For the rest of her life, Jo would remember that night, when the Tigers had beaten the Yankees, 6–5 in extra innings. She’d remember Joe Ginsberg’s home run, and how he’d thrown out two of the Yankee batters. She’d remember the sour tang of the beer that her father let her sip, and feel the ticklish prickle of the foam drying on her lip. She would remember the smell of her father’s aftershave as he stood close to her, and the sound of her father’s voice, singing along to Nat King Cole’s “Mona Lisa” as they drove home.
When they pulled into the driveway, he turned off the car and sat behind the wheel as the engine ticked.
“Did your mom talk to you at all about Mae?” he asked.
“She said ‘Birds of a feather must flock together.’ ” Jo bent her head. “Should’ve told her I wasn’t a bird,” she muttered.
Her father looked like he was trying not to smile. “Your mother wants things to be easy for you and your sister,” he finally said. “Things weren’t so easy for her when she was a little girl.”

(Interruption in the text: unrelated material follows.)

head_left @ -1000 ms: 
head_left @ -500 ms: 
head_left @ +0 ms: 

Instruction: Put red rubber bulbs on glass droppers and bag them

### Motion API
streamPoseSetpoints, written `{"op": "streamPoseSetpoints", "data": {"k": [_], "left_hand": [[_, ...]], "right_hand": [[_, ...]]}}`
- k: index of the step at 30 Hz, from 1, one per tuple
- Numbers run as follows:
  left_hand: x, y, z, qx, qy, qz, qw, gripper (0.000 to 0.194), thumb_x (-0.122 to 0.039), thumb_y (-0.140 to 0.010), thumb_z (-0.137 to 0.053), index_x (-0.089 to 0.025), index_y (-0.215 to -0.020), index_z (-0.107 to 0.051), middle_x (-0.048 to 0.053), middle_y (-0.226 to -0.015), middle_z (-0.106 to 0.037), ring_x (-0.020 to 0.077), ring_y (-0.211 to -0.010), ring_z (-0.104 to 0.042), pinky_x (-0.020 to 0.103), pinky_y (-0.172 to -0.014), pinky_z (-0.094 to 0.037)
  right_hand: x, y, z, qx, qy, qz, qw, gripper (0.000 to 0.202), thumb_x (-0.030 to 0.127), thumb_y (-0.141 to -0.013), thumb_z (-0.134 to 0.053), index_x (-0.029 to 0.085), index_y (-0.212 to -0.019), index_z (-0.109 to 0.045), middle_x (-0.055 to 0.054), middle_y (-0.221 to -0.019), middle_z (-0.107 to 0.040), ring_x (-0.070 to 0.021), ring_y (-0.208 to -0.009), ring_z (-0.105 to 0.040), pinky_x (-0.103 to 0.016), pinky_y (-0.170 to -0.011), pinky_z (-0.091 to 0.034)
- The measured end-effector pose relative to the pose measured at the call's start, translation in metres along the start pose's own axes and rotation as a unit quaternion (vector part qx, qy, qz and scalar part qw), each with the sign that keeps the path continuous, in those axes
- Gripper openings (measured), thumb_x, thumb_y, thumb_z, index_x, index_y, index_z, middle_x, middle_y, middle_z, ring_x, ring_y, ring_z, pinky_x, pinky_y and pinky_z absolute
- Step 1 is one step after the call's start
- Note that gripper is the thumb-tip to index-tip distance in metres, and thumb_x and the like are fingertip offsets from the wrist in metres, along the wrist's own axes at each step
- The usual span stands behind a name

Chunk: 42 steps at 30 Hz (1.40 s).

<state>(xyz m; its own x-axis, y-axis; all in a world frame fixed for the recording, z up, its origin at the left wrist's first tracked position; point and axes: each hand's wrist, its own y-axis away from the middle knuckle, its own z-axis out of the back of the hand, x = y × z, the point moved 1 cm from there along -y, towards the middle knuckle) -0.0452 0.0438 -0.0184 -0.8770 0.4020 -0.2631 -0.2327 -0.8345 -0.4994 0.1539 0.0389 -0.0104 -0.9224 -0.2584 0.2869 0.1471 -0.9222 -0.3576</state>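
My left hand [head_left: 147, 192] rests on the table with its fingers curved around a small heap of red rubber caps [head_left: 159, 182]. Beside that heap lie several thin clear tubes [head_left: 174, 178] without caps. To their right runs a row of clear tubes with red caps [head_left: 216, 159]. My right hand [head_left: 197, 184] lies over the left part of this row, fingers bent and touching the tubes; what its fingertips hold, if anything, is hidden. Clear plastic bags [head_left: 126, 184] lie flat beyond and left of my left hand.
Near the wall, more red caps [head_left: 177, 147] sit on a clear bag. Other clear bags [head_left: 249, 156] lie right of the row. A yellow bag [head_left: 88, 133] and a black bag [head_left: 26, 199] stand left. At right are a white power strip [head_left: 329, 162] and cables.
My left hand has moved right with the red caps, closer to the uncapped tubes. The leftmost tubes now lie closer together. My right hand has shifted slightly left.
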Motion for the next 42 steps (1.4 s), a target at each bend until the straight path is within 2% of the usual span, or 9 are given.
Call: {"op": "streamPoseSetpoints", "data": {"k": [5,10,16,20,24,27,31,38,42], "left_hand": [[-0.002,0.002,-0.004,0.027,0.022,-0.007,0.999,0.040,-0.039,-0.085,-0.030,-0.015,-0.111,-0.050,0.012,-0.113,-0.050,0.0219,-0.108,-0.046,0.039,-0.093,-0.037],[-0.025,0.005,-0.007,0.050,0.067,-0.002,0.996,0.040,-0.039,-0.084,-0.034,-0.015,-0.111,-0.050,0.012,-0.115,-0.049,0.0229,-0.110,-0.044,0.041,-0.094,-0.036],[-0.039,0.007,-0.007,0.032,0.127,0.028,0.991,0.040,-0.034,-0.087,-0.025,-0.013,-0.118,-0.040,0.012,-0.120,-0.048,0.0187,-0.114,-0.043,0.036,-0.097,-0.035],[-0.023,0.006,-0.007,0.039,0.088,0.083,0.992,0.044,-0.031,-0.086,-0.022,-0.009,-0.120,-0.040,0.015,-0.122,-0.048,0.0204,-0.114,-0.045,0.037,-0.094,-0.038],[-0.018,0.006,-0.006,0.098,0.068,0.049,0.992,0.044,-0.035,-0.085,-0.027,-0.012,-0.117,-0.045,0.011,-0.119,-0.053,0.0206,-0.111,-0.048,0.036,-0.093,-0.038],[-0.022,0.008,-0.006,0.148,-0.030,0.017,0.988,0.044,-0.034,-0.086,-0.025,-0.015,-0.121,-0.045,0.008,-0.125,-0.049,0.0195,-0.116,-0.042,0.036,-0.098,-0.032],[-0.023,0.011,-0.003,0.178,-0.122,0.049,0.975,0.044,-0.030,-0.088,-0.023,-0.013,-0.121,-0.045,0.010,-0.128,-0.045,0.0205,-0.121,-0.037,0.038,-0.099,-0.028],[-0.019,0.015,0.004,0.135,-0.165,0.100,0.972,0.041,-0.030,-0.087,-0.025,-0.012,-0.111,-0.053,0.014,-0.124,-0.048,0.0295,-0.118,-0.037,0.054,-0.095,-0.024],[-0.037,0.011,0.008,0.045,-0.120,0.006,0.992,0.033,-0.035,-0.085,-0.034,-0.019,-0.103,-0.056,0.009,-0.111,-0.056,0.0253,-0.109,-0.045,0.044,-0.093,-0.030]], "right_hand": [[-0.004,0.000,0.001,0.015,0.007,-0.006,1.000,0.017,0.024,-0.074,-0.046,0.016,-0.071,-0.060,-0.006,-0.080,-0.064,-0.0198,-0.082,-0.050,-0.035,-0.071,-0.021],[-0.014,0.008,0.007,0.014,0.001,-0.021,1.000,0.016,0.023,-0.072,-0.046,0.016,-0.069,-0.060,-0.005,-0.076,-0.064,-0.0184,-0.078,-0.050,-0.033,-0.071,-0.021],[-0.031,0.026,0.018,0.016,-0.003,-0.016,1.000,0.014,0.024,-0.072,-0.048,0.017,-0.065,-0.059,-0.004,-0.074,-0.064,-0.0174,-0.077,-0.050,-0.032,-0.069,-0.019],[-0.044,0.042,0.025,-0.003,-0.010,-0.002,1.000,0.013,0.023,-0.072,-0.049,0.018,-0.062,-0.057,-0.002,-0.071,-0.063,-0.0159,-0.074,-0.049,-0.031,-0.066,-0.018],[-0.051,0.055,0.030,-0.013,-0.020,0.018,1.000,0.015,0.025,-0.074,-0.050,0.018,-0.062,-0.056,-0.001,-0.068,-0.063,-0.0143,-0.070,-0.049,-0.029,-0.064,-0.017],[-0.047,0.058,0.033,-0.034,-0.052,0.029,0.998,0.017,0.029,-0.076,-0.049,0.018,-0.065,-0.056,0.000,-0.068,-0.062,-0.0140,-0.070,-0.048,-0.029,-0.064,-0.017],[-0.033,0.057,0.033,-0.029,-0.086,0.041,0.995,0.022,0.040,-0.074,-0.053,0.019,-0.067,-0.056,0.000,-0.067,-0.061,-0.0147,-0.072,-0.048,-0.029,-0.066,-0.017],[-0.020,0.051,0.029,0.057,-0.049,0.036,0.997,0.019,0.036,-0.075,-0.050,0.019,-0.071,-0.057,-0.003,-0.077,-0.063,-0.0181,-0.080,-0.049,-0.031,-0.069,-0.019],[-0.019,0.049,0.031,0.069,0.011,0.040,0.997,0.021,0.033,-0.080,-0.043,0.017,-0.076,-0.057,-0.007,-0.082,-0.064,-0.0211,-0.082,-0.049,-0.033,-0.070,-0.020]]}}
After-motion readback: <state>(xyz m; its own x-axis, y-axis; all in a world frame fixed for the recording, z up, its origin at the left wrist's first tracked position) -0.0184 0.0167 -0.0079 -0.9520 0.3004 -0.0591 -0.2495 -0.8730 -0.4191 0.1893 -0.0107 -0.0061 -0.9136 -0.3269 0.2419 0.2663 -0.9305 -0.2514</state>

Jo nodded. She’d heard the stories of how Sarah spoke English while her parents didn’t, and how she’d had to speak for them, and how there weren’t many Jewish families in her neighborhood, and how some of the other kids had been mean, throwing dirt and chasing her home from the streetcar. “Is that why we moved here?” Jo asked. “Because almost everyone’s Jewish, like we are? Because that’s easy, when everyone’s the same?”
Her father looked startled, then thoughtful. He drummed his fingers on the steering wheel and finally said, “Being in a Jewish neighborhood was one of the reasons. The schools here are better. The old neighborhood was changing. It wasn’t as safe there. And that’s a parent’s job, to keep kids safe.” He sighed and drew Jo close to him, letting her nestle into his warmth and his good smell of clean cotton, hair tonic, and bay rum cologne. “Go inside and tell Mom you’re sorry,” he told her. “She loves you.”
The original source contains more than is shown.